The question of whether to furlough staff or make them redundant is worrying and confusing for both businesses and employees alike. Due to the economic impact of the coronavirus, the government introduced a system that helped employers to keep staff during the outbreak. Our employment solicitors in Brighton and Hove provide are here to help shed some light on this current situation. If you are looking to read more about employment issues, please visit our employment page to learn more on topics such as redundancy.
The system aims to reduce the need to make employees redundant whilst taking pressure off employers by the government subsidising wages in full in many cases, or up to 80% of the maximum of over £2,500 per month.
The system is called the Coronavirus Job Retention Scheme. One of the options available to employers is to furlough staff rather then make them redundant or fire them.
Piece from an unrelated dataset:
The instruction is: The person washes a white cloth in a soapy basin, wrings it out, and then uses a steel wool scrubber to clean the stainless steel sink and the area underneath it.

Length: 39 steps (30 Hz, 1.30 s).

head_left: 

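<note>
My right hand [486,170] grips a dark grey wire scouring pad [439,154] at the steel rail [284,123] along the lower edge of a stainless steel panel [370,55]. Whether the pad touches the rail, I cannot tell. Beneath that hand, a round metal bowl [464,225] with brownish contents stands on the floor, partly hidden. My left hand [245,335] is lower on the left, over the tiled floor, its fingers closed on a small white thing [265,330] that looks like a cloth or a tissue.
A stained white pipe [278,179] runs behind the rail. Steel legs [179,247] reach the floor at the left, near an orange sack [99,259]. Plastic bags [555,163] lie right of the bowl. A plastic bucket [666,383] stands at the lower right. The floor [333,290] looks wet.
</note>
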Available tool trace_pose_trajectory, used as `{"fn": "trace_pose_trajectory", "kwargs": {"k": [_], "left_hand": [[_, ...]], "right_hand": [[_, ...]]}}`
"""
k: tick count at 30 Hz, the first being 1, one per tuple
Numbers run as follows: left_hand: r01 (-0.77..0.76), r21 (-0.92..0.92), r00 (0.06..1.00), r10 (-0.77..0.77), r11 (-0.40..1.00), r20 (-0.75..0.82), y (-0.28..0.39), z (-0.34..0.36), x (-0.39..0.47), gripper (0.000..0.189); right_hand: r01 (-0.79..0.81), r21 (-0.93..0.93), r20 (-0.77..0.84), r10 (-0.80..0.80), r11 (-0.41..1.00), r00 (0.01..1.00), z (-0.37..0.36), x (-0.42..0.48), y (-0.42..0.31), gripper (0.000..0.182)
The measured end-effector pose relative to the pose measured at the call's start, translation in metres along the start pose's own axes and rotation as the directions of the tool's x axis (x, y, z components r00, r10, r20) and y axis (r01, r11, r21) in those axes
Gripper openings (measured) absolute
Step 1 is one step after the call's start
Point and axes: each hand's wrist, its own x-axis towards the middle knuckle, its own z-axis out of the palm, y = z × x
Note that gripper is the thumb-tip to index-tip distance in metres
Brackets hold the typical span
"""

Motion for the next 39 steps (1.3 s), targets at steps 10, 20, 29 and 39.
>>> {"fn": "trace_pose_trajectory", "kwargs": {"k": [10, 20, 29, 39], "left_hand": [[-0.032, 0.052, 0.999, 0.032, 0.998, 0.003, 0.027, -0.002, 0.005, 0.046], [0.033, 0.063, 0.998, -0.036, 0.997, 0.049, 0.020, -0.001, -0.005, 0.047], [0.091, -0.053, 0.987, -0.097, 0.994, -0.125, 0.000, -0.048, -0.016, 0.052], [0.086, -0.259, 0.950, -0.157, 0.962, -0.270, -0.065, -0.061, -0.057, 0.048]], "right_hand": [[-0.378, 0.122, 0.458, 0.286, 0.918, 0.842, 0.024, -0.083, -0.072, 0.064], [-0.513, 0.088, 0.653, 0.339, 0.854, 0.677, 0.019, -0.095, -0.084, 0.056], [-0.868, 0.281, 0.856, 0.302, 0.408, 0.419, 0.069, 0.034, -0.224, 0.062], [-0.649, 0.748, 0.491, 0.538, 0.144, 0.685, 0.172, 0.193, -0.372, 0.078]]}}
Our Employment Solicitors In Brighton and Hove Outline who is Covered
The system is aimed at covering the following staff if you are paid by PAYE, or pay as you earn:
- Salaried members of limited liability partnerships (LLP)
- Full-time employees
- Part-time employees
- Agency contracts
- Flexible or zero-hour contracts
- company directors and other office holders
- Agency workers (umbrella companies are also included)
- Limb workers
Employment Solicitors on why I Should be Placed on Furlough Rather Than be made Redundant?
The furlough system allows your employer to backdate your furlough leave to the 1 March 2020. This reduces the likelihood that an employer will make you redundant.
As an employer, you can put employees on furlough leave for at least three months.
Furlough leave might be available for a longer period subject to the government’s decision and your employer would then be able to extend an employees furlough leave if necessary.
The new system is expected to be up and running by the end of April 2020.
Employment Solicitors in Brighton and Hove Advice on Redundancy or Furlough Leave?
In terms of advice from our employment solicitors in Brighton and Hove, it is difficult to know if the Employment Tribunal will find a dismissal to be unfair when there is the option to furlough an employee instead.
There is a well know test in employment law for reasonableness. It is found under the Employment Rights Act at section 98(4). This section considers the circumstances of each case. Our employment solicitors in Brighton and Hove have advise that factors such as:
- Size of company
- The company’s financial position
- If the decision was before or after the system had commenced
- Company resources – such as reserves, and
- Options available
Would impact heavily on the employment tribunals decision. An employer may be in a position where they cannot afford to furlough its employees and pay 80% of salaries until Her Majesty’s Revenue and Customs are able to reimburse the company.
What our Employment Solicitors in Brighton and Hove say:
Firstly, our employment solicitors in Brighton and Hove would write to an employer and request that the employee is furloughed with immediate effect or if it is possible to backdated to 1 March 2020.
We would then write to any employer and ask for the employee’s pay to be deferred until the company is reimbursed by HMRC. This would be a reasonable offer from an employee and make it more difficult and riskier for an employer to make an employee redundant.
However, some employees will be unwilling to agree to this because they are not in a good financial situation to wait. If that is the case, then it may be fair for an employer to dismiss an employee on grounds of redundancy.
This is an emerging area of employment law that our employment solicitors in Brighton and Hove are reviewing regularly.
Our employment solicitors in Brighton and Hove can also review redundancy packages and give independent legal advice.